That Thursday, Savoy left his Euro Pacific office without indicating he was quitting, the federal and Finra complaints cited colleagues as saying. The next day at 2 p.m., he sent his one-line e-mail to Schiff. "Please see attached document,” it read. It was his resignation letter.

By then, Savoy’s new Saddle Brook office was allegedly filled with account-transfer packages. Each included a letter signed by O’Dell, which was prepared while Savoy was still a Euro Pacific employee, the firm told Finra. Over the next three days, it said, Savoy solicited his old clients “on a mass scale.”

Tabbed And Highlighted

It wasn’t until the Tuesday morning that Euro Pacific learned Savoy was gone, according to e-mails filed with Finra. By then, Euro Pacific said in a letter to Oppenheimer, “possibly over a hundred” customers had already received calls, e-mails or FedEx packages with the signature-ready transfer forms.

Savoy and Oppenheimer misappropriated trade secrets, conspired to breach Savoy’s confidentiality pacts and slandered Euro Pacific, the firm alleged in its Connecticut request for a restraining order, to which Oppenheimer consented.

Oppenheimer, in its Finra response, said it never possessed the Euro Pacific data.

Oppenheimer terminated Savoy early June 22, without his lump payout. The next month, Euro Pacific dropped Savoy as a target of its suit.

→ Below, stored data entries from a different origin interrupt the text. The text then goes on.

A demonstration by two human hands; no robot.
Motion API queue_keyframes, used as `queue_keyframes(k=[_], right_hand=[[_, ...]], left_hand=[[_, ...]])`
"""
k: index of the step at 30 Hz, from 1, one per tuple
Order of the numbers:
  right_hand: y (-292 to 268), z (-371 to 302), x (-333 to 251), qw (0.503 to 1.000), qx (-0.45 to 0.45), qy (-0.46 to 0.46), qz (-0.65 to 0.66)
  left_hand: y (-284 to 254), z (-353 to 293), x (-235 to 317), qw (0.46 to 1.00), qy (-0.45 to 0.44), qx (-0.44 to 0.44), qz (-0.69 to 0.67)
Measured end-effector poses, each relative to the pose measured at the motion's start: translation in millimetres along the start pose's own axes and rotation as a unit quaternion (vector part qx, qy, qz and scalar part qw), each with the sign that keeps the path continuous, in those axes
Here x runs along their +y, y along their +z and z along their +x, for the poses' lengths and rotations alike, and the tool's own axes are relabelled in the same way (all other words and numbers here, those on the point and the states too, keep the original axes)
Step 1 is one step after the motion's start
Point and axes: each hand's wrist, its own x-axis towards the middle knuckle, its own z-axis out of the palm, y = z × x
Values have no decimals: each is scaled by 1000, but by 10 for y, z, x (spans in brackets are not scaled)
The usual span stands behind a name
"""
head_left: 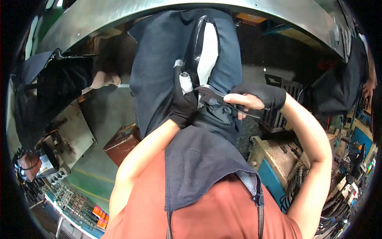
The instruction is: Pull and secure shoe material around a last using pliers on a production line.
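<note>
A glossy black shoe upper (193,49) lies lengthwise on my apron-covered lap, its white underside (209,51) facing up and toe pointing away. My left hand (184,97), in a black fingerless glove with white wrapping on the fingertips, is closed around its near end. In my right hand (254,99), also gloved in black with bare fingertips, I grip a pincer-like hand tool (248,112) with dark handles. Its curved metal head touches or nearly touches the near end of the shoe. My left hand partly hides the contact.
A metal bench edge (159,8) curves across the far side. To the left is a brown box (121,145) on the floor; to the right, a worn wooden-topped stand (274,155) and a dark slatted crate (278,103). People sit nearby on both sides.
</note>
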Motion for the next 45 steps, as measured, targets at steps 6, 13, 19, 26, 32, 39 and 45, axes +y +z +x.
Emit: queue_keyframes(k=[6, 13, 19, 26, 32, 39, 45], right_hand=[[-101, -383, -572, 811, 182, -40, -555], [968, -173, -796, 748, 227, -409, -472], [439, 106, -93, 926, 270, -181, -194], [230, -54, -149, 938, 296, -138, -116], [371, 113, -212, 888, 384, -174, -184], [31, -342, -128, 912, 338, -146, -180], [376, -364, -666, 782, 379, -331, -369]], left_hand=[[-391, 185, 536, 952, 205, 174, -144], [-574, 277, 427, 940, 200, 147, -235], [-1268, 256, 528, 920, 296, -71, -245], [-1155, 268, 906, 772, 7, -174, -611], [-795, 354, 814, 827, 25, -38, -561], [-964, 254, 959, 910, 217, 142, -324], [-1133, 47, 634, 928, 136, -224, -265]])
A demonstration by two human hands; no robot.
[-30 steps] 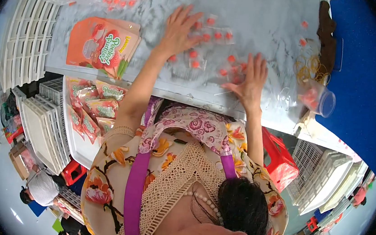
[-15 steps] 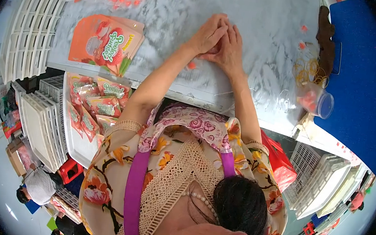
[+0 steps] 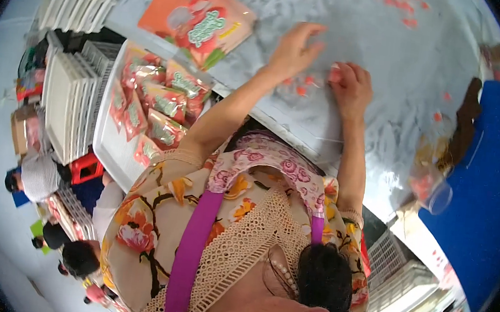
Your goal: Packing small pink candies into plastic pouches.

Now, Savoy is selecting an attorney, said the person close to him, as he battles Oppenheimer’s allegation that he lied about the terms of his Euro Pacific employment and duped Oppenheimer into hiring him. Oppenheimer told Finra it wants Savoy to foot the bill for any financial damages it may suffer.

The case is scheduled to go before Finra arbitrators in late November.